Here's another theory: A colleague suggested to me today that Bush does not want to have to appoint a Supreme Court Justice until after the 2004 elections because he recognizes the strength of our organized opposition to any nominee who would want to overturn Roe. She may well be right.

Participant
Gloria, our week with you has been most rewarding. You have been a generous and responsive interviewee. Reading the goals of your organization will be a fitting conclusion to the interview. We appreciate your willingness to extend beyond your committed time with us. On behalf of all of us, I want to thank you. We look forward to your participation in our July conference, which will relate to your work because it will deal with youth rights. I'm so pleased and proud that we can count you as an ILF Fellow!

Gloria Feldt
The Planned Parenthood promise and goals from our Vision for 2025, which we are now calling Vision in Action because we are beginning to implement it:

THE PLANNED PARENTHOOD PROMISE:

CREATING HOPE FOR HUMANITY,THE FREEDOM TO DREAM, TO MAKE CHOICES, AND TO LIVE IN PEACE WITH OUR PLANET

GOALS FOR 2025

First: Planned Parenthood will ensure that sexuality is understood as an essential, lifelong aspect of being human and that it is celebrated with respect, openness, and mutuality.

Second: Planned Parenthood will ensure access to reproductive and sexual health care for all.

Third: Planned Parenthood will secure passage of laws and policies, including state and federal constitutional amendments, that guarantee reproductive freedom for all.

Fourth: Planned Parenthood will ensure worldwide implementation of a human rights and well-being agenda as currently expressed in the Cairo Agreement, with the United States fulfilling its financial commitment and implementing those principles.

Fifth: Planned Parenthood will control a successful, diversified media company that creates and distributes the most popular, critically acclaimed health and sexuality programming.

Sixth: Planned Parenthood will be the model for embracing diversity and expanding the decision-making power base of its stakeholders.

Seventh: Planned Parenthood will be a significant catalyst for the development and universal dissemination of new reproductive technologies.

Eighth: Planned Parenthood will be an authoritative voice on bioethical standards related to reproductive health and sexuality.

Ninth: Planned Parenthood will build the largest donor and citizen activist base of any social movement in this country.

Tenth: Planned Parenthood will be acknowledged as one of the ten best places to work and volunteer.

These were developed after a process of conversation throughout the organization, including a great deal of input from experts in the various fields and people from outside Planned Parenthood.

Participant
Gloria, I'll definitely be there on April 25th '04 to do a reprise! And thanks so much for participating in this discussion.

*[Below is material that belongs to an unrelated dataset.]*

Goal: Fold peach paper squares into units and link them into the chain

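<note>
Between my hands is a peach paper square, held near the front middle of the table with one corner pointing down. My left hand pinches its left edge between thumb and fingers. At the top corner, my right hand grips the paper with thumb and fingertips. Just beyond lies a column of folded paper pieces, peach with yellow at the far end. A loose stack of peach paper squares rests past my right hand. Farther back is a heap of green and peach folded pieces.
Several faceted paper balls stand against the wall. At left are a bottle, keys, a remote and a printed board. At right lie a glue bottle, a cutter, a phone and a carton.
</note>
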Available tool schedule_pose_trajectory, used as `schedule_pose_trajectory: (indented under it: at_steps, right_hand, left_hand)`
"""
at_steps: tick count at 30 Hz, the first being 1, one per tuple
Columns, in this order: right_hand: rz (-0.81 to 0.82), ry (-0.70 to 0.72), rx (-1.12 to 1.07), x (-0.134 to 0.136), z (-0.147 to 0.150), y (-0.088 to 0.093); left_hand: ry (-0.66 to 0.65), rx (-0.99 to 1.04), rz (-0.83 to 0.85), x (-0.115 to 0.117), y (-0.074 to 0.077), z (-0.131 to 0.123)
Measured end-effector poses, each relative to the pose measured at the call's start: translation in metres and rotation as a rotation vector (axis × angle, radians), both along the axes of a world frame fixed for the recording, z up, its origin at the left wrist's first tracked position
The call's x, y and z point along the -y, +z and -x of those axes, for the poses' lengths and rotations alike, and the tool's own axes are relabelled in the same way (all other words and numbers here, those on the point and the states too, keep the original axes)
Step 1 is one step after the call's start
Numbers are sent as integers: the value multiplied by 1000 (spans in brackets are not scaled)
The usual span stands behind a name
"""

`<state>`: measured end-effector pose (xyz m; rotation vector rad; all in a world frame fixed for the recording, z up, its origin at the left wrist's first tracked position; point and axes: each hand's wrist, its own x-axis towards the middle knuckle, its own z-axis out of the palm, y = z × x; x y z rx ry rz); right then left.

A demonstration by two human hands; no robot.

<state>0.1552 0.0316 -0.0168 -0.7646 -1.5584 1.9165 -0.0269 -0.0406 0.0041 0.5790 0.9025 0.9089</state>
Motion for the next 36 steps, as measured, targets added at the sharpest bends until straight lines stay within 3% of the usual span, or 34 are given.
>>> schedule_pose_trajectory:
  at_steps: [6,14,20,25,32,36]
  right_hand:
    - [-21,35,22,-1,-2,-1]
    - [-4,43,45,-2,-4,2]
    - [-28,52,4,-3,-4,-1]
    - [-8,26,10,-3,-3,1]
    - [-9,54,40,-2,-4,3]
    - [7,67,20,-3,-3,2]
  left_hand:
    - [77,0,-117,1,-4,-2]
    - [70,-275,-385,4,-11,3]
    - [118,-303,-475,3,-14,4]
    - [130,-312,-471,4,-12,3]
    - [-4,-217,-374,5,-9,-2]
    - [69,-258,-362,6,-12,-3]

Further thanks on behalf of Alex, who should find the world a better place because of PPFA's efforts. Having a child has made me more aware than ever the importance of entering into the decision in a conscious, informed manner. It is a great privilege and an even greater responsibility that should never be taken lightly. Thanks for being a leader in the movement to really value and respect children by making certain that their parents are eagerly awaiting their arrival in the world.

Participant
Gloria, I have been traveling and haven't had a chance to take part in this interview beyond my first question, but have just read it all over with much appreciation. Thanks for all your good work. And keep it up.

Participant
Gloria: I, too, have enjoyed your interview and your recent visit to Portland. Missed the your City Club talk and a personal visit because of a conflicting doctor's appointment. Thanks to OPB I was able to hear your talk on the later broadcast replay. We appreciate your coming to Portland!

Participant
Gloria: I have read all of this interview. I liked and admired you before, and this interchange has only enhanced my gratitude to a Providence that has placed you in the right place at the right time -- with the kind of courage and tenacity and eloquence to do what needs doing just now.